2. Maßnahmen bei Verdacht
Rz. 61
Ergibt sich bei einem Polizeibeamten im Rahmen einer Verkehrskontrolle ein Verdacht, der Betroffene könne unter Drogen gefahren sein, so bieten sich verschiedene Arten von "Drogenschnelltests" an. In der Erprobung und teilweise im praktischen Einsatz finden sich:
▪ | Schweißtest, |
▪ | Speicheltest, |
▪ | Urinprobe.[47] |
Rz. 62
Zu beachten ist jedoch der Grundsatz "nemo tenetur". Kein Betroffener ist verpflichtet, an seiner eigenen Überführung mitzuwirken. Somit kommt bei einem Widerspruch des Betroffenen lediglich die Entnahme einer Schweißprobe in Betracht. Speichelproben und Urinproben sind ohne ausdrückliche Einwilligung des Betroffenen hingegen nicht möglich.[48] Außerdem können diese Untersuchungen in straf- und bußgeldrechtlicher Hinsicht eine Blutprobe nicht ersetzen.[49]
3. Mögliche Maßnahmen der Polizei
Rz. 63
Zunächst ist zu beachten, dass bei allen Maßnahmen der Polizei eine Belehrungspflicht besteht gemäß § 136 StPO. Prozessual stellt sich im Einzelfall die Frage, ob Erklärungen des Betroffenen ohne Belehrung im Strafverfahren nutzbar sind.[50]

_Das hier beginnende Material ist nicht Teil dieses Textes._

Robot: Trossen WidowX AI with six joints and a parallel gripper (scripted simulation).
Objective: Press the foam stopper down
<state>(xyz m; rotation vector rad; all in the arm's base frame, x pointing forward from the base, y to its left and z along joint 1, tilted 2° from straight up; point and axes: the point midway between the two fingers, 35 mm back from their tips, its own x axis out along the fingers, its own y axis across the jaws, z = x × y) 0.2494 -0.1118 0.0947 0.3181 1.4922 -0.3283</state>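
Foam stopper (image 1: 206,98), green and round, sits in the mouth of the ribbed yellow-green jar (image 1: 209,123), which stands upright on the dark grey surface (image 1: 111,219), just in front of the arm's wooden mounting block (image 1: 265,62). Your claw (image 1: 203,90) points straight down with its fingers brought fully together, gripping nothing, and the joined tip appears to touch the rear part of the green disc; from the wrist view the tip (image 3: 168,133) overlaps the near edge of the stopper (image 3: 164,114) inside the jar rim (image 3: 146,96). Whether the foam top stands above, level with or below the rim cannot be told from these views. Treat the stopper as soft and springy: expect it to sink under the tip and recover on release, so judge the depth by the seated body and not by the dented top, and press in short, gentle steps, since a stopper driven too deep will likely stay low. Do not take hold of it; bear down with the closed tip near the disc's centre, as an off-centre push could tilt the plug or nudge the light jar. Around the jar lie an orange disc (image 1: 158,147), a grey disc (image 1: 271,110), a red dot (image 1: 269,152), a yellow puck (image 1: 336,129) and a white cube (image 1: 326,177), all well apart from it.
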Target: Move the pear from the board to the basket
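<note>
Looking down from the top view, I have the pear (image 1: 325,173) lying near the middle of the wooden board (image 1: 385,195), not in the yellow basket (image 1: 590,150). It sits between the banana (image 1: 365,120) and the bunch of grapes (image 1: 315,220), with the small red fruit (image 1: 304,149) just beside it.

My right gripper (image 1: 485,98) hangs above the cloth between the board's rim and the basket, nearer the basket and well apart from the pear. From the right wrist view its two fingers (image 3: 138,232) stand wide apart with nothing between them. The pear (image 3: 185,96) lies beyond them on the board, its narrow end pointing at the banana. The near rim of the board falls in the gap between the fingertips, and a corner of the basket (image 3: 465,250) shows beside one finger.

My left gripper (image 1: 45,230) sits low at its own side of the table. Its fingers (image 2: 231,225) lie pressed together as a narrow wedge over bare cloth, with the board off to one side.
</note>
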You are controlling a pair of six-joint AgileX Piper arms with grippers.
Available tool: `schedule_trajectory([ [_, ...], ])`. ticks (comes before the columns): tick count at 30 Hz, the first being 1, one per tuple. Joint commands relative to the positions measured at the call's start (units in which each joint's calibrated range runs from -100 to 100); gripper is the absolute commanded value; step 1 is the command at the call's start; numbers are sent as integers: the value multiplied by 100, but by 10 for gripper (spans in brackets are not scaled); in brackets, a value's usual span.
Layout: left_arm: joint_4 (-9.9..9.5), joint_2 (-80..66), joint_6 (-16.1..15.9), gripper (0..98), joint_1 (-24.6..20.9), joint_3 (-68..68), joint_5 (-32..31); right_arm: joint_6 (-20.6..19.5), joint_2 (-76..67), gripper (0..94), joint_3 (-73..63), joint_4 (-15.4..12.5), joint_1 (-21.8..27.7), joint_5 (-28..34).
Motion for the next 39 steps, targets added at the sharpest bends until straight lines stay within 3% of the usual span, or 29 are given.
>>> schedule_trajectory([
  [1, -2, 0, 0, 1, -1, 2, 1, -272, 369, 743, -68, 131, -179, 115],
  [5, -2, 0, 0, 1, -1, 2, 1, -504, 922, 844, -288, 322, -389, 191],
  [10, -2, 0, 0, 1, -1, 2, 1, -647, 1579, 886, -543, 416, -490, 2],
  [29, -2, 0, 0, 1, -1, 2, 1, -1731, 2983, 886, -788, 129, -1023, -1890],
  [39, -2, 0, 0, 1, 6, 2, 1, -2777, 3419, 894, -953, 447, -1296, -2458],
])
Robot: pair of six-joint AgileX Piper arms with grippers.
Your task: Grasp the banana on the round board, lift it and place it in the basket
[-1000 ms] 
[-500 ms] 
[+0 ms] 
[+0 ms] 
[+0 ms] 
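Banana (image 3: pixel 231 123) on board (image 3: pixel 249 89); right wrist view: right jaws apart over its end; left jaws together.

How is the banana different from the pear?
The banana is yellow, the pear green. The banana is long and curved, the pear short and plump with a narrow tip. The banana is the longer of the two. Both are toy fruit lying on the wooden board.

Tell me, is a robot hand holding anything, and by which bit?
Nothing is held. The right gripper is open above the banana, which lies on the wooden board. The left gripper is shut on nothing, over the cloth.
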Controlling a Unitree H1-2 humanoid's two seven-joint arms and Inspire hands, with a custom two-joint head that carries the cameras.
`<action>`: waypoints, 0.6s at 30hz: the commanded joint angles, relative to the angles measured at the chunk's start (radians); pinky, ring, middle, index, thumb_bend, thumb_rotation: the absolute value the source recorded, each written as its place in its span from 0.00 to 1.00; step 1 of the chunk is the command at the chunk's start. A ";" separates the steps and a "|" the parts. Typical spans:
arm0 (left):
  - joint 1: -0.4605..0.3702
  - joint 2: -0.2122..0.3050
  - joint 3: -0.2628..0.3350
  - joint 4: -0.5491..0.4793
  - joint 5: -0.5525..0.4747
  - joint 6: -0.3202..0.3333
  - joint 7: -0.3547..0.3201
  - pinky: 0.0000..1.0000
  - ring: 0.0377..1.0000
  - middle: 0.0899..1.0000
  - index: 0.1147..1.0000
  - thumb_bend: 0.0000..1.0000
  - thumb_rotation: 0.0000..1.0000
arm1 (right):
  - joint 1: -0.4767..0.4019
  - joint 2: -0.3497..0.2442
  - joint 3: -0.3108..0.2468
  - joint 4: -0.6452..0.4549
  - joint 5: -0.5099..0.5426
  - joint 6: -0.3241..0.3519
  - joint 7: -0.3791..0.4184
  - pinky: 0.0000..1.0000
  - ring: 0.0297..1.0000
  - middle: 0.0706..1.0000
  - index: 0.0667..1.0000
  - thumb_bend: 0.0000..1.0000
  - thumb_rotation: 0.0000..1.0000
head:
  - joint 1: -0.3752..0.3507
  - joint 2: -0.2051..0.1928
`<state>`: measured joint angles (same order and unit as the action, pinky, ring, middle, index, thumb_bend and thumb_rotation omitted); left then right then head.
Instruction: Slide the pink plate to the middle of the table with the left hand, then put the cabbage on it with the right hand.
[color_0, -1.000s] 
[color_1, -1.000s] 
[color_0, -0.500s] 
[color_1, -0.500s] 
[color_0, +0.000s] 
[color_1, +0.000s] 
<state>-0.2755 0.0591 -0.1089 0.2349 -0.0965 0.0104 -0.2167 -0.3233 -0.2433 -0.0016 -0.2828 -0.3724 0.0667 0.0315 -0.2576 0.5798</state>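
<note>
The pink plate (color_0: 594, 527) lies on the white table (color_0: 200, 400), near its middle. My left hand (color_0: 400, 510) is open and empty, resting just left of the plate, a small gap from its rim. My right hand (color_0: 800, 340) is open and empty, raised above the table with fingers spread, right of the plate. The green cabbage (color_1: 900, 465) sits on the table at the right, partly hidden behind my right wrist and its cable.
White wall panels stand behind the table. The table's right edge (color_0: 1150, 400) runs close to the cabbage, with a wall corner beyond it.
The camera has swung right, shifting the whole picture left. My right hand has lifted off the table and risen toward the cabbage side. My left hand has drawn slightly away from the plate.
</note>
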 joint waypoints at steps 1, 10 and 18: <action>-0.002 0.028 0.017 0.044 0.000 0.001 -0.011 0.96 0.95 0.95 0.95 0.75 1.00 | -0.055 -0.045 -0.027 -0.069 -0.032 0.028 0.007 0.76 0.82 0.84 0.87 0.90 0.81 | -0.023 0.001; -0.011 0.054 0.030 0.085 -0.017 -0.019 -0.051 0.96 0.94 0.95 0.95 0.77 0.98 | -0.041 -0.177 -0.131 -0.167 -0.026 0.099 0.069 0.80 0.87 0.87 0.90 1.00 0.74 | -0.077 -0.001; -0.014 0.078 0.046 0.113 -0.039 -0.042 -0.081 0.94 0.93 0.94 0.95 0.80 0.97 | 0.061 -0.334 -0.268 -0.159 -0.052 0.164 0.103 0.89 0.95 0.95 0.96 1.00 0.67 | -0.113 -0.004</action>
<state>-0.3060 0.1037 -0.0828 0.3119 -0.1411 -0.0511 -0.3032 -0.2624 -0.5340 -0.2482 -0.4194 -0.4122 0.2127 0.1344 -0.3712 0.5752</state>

III. Beurteilung der "Eignung" und der "Ungeeignetheit" nach FeV und Begutachtungs-Leitlinien
Rz. 64
Nach Nr. 9 der Anlage 4 der FeV sind Eignung und bedingte Eignung zu verneinen bei "Abhängigkeit von Betäubungsmitteln i.S.d. Betäubungsmittelgesetzes oder von anderen psychoaktiv wirkenden Stoffen". Eignung ist zu verneinen nach Nr. 9.4 der Anlage 4 der FeV bei "missbräuchlicher Einnahme" (regelmäßiger übermäßiger Gebrauch) von psychoaktiv wirkenden Arzneimitteln und anderen psychoaktiv wirkenden Stoffen.[51]